Work order:
Each line from the one containing "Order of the" to the end of the listing below should be output exactly; no other line is wanted.

(Material provided)

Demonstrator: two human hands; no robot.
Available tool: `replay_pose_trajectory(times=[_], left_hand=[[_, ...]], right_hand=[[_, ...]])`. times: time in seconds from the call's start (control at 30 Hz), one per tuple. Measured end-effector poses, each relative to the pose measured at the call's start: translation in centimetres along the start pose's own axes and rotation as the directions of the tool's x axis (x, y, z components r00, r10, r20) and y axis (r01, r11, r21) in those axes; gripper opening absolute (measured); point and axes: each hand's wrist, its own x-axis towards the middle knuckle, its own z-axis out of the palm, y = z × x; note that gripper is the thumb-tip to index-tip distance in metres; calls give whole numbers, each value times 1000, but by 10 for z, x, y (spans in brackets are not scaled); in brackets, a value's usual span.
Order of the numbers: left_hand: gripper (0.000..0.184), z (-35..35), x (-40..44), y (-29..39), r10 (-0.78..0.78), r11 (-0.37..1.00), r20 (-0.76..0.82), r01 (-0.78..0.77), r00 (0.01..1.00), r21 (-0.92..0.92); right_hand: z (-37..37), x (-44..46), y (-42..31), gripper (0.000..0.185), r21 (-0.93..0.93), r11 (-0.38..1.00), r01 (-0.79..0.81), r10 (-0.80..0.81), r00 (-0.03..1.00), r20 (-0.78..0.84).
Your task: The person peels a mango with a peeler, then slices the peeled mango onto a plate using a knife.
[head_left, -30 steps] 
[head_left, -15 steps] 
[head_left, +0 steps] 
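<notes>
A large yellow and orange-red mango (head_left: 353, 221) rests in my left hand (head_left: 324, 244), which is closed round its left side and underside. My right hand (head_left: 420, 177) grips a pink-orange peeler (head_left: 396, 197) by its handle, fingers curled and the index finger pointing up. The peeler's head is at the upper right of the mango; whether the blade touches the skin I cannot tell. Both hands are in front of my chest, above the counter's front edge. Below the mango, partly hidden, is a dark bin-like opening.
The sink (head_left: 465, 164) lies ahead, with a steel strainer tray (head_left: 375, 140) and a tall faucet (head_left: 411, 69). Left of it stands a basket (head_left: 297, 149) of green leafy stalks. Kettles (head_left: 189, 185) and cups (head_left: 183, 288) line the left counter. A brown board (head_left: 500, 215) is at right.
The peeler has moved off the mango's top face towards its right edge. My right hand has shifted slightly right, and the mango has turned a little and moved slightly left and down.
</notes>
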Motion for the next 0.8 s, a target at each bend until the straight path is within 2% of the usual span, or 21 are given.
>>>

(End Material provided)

Result of this exercise:
Order of the numbers: left_hand: gripper (0.000..0.184), z (-35..35), x (-40..44), y (-29..39), r10 (-0.78..0.78), r11 (-0.37..1.00), r20 (-0.76..0.82), r01 (-0.78..0.77), r00 (0.01..1.00), r21 (-0.92..0.92); right_hand: z (-37..37), x (-44..46), y (-42..31), gripper (0.000..0.185), r21 (-0.93..0.93), r11 (-0.38..1.00), r01 (-0.79..0.81), r10 (-0.80..0.81), r00 (-0.03..1.00), r20 (-0.78..0.84).
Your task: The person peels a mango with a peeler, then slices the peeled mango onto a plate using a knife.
[head_left, -30 steps] 
[head_left, -15 steps] 
[head_left, +0 steps] 
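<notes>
A large yellow and orange-red mango (head_left: 353, 221) rests in my left hand (head_left: 324, 244), which is closed round its left side and underside. My right hand (head_left: 420, 177) grips a pink-orange peeler (head_left: 396, 197) by its handle, fingers curled and the index finger pointing up. The peeler's head is at the upper right of the mango; whether the blade touches the skin I cannot tell. Both hands are in front of my chest, above the counter's front edge. Below the mango, partly hidden, is a dark bin-like opening.
The sink (head_left: 465, 164) lies ahead, with a steel strainer tray (head_left: 375, 140) and a tall faucet (head_left: 411, 69). Left of it stands a basket (head_left: 297, 149) of green leafy stalks. Kettles (head_left: 189, 185) and cups (head_left: 183, 288) line the left counter. A brown board (head_left: 500, 215) is at right.
The peeler has moved off the mango's top face towards its right edge. My right hand has shifted slightly right, and the mango has turned a little and moved slightly left and down.
</notes>
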Motion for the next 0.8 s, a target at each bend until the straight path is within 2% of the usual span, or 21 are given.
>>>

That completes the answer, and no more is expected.